> INPUT DATA:
-- Opening Marker --

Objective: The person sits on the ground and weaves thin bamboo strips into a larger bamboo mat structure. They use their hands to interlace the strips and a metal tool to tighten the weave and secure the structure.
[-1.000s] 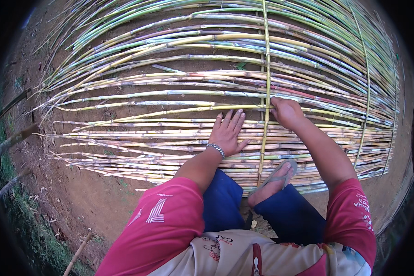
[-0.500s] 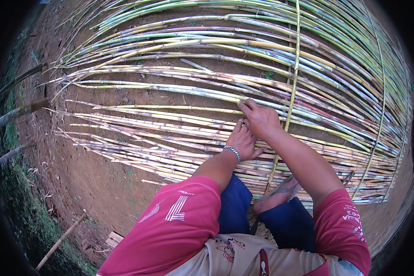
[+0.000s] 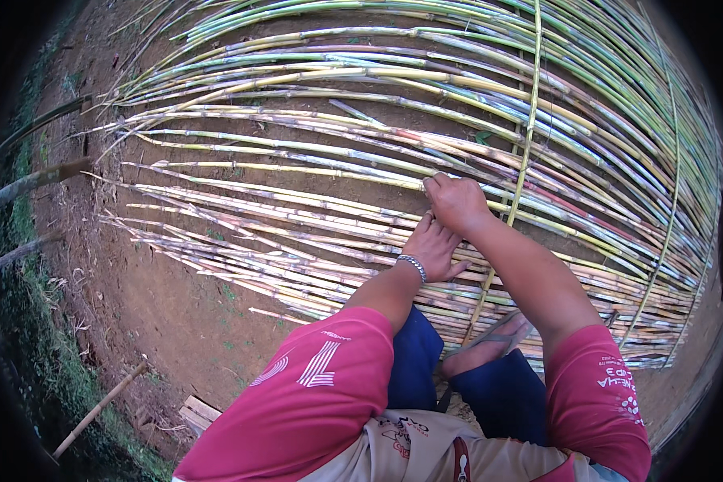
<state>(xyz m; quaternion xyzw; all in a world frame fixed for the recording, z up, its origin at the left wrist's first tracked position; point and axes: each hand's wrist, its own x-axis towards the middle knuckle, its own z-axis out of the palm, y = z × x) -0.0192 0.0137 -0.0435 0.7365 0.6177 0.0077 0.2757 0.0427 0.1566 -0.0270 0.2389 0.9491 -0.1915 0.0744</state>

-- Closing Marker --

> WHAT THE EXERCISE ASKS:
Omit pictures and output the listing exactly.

> ANSWER:
Objective: The person sits on the ground and weaves thin bamboo strips into a larger bamboo mat structure. They use their hands to interlace the strips and a metal tool to tighten the weave and secure the structure.
[-1.000s] 
[-0.500s] 
[+0.000s] 
<state>(xyz m; quaternion xyzw; all in a world frame fixed for the recording, z up, its origin at the left wrist's first tracked position; point and axes: each hand's wrist, its own x-axis towards the middle knuckle, its own z-axis out of the palm, y = z × x) -0.0192 0.0137 -0.0435 0.7365 0.6177 0.0077 0.2757 0.0427 0.1566 -0.0270 0.2389 0.9491 -0.1915 0.0744</state>

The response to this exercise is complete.